● What the task requires
Only the lines that contain the string "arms" belong in the answer; pull them from the records.

● Available data
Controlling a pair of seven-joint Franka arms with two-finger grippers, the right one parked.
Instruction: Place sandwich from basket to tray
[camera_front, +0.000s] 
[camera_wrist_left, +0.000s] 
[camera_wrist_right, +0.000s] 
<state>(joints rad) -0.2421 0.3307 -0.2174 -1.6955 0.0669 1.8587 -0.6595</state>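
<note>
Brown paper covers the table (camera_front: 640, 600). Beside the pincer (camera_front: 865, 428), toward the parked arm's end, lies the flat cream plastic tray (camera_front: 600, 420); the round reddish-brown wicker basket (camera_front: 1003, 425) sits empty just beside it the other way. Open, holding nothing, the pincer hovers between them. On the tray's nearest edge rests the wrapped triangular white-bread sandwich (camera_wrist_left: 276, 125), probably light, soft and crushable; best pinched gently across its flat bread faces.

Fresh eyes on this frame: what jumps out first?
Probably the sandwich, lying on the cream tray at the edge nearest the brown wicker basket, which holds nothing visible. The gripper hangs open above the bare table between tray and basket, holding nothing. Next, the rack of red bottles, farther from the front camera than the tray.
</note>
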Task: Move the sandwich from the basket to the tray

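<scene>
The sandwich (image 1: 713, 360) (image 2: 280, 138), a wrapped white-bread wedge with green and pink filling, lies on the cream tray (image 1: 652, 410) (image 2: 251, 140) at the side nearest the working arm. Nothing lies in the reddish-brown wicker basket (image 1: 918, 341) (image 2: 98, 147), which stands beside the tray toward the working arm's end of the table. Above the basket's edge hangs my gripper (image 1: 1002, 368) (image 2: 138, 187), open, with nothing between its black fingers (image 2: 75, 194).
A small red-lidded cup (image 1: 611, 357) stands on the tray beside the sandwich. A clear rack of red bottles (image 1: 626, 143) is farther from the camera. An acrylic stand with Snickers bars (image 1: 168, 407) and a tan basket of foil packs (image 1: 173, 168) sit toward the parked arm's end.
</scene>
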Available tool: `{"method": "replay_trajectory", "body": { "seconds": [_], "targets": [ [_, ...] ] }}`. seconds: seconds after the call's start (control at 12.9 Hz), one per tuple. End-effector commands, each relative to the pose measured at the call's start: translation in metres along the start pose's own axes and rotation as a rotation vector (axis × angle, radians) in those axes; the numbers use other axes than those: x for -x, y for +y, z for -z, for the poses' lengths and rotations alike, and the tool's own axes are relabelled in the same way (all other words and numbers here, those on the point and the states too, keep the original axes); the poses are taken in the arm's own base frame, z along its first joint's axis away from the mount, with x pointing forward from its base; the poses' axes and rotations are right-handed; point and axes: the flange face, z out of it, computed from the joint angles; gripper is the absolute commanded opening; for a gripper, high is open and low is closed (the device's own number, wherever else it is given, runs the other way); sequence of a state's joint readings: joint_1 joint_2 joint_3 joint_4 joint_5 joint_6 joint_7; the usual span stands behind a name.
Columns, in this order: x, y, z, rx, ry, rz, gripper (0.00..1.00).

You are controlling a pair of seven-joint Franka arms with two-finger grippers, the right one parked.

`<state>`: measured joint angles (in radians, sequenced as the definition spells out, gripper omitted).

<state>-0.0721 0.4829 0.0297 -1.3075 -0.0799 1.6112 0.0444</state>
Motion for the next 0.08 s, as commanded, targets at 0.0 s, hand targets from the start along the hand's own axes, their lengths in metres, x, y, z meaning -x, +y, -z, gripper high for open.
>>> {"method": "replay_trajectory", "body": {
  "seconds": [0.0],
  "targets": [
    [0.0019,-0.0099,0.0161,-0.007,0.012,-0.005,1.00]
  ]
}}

● Expected output
Controlling a pair of seven-joint Franka arms with two-finger grippers, the right one parked.
You are controlling a pair of seven-joint Franka arms with two-finger grippers, the right one parked.

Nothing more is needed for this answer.